Osteoclasts were differentiated and maintained in α-minimal essential medium (MEM) (without ribonucleosides/deoxyribonucleosides) with 10% FBS, l-glutamine (2 mM), penicillin (50 IU/ml), and streptomycin sulfate (50 μg/ml) in a humidified atmosphere (37°C, 5% CO2 in air). Peripheral blood mononuclear cells (PBMCs) were isolated from buffy coat blood using Histopaque. CD14+ monocytes were selected using an AutoMACS cell separator (Miltenyi Biotech, Surrey, UK) and seeded onto dentine slices. Cultures were washed to remove nonadherent cells and supplemented with fresh medium containing M-CSF (25 ng/ml) + RANKL (50 ng/ml) every 3–4 d. On d 11–14, osteoclasts were treated with ANGPTL4 (1–100 ng/ml), OPG (500 ng/ml), or hypoxia (2% O2, 5% CO2, and balance of N2 in a MiniGalaxy incubator; RS Biotech, Irvine, UK) for 24 h as described. Primary human osteoclasts were derived from fresh giant cell tumor of bone (GCTB) tissue obtained from the Nuffield Orthopaedic Centre (Oxford, UK) or the Royal National Orthopaedic Hospital (Stanmore, UK). GCTB was curetted to release osteoclastic giant cells as described (22). Osteoclasts were seeded onto dentine slices, nonadherent cells were removed after 2 h, and dentine slices were transferred into fresh dishes for 48 h further culture.

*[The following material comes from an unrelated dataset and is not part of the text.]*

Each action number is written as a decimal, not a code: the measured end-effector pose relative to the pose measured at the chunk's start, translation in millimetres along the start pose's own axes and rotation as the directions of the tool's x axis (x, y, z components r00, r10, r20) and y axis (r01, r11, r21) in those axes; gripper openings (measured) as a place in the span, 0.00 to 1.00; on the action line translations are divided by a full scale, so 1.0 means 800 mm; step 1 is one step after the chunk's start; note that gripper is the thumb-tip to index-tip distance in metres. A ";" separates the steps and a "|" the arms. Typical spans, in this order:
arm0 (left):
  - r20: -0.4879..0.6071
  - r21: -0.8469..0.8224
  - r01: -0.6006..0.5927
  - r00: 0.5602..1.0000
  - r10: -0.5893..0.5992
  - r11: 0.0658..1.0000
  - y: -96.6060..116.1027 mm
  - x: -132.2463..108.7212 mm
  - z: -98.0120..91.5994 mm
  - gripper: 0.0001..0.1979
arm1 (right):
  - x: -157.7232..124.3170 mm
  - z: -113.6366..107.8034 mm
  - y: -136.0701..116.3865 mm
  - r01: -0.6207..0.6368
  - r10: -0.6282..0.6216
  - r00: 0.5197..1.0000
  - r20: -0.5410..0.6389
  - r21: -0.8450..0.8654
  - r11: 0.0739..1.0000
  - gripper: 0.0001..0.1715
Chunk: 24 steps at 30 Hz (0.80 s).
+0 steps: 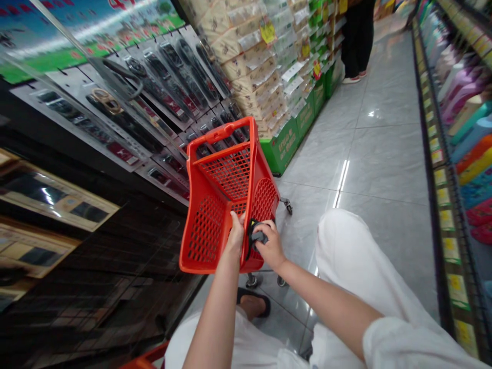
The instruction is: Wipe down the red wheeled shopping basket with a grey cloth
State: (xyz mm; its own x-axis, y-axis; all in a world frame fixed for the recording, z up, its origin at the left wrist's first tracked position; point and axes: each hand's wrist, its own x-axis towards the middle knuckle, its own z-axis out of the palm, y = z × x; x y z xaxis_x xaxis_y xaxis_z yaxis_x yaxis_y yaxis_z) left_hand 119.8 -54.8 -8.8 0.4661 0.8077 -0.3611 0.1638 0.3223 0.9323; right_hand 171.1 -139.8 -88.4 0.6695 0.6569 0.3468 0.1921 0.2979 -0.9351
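A red plastic shopping cart (215, 205) with mesh sides stands tilted in my view, its basket holding nothing that I can see. On its near side rim sits a black clamp-like device with a grey knob (259, 237) and a small yellow mark. My right hand (272, 245) is closed around the knob from the outer side. From the inner side, my left hand (237, 233) grips the same rim beside the device, thumb pointing up. Some of its fingers are hidden behind the rim.
Belts in packaging (172, 66) hang on a rack at the left. Stacked tissue packs (253, 66) rise on green boxes (282, 148). Shelves of bottles (461, 97) line the right. A person in black trousers (357, 41) stands farther up the tiled aisle (384, 159).
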 end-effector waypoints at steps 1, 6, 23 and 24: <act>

THP1 (monocytic leukemia), MG-63, and Saos2 (osteoblastic osteosarcoma) cell lines were maintained in αMEM (without ribonucleosides/deoxyribonucleosides) or RPMI 1640 supplemented with 10% FBS, l-glutamine (2 mM), penicillin (50 IU/ml), and streptomycin sulfate (50 μg/ml). Primary human monocytes were separated from PBMCs as described above and selected for CD14 expression before culture in αMEM. Mononuclear GCTB stromal cells were isolated from GCTB as described previously (23). In brief, tissue was washed in sterile PBS, and small fragments were cultured in αMEM for 24 h. Medium was changed weekly, with cell outgrowth monitored and cultures passaged at 80% confluence. Cells were used experimentally up to passage 3.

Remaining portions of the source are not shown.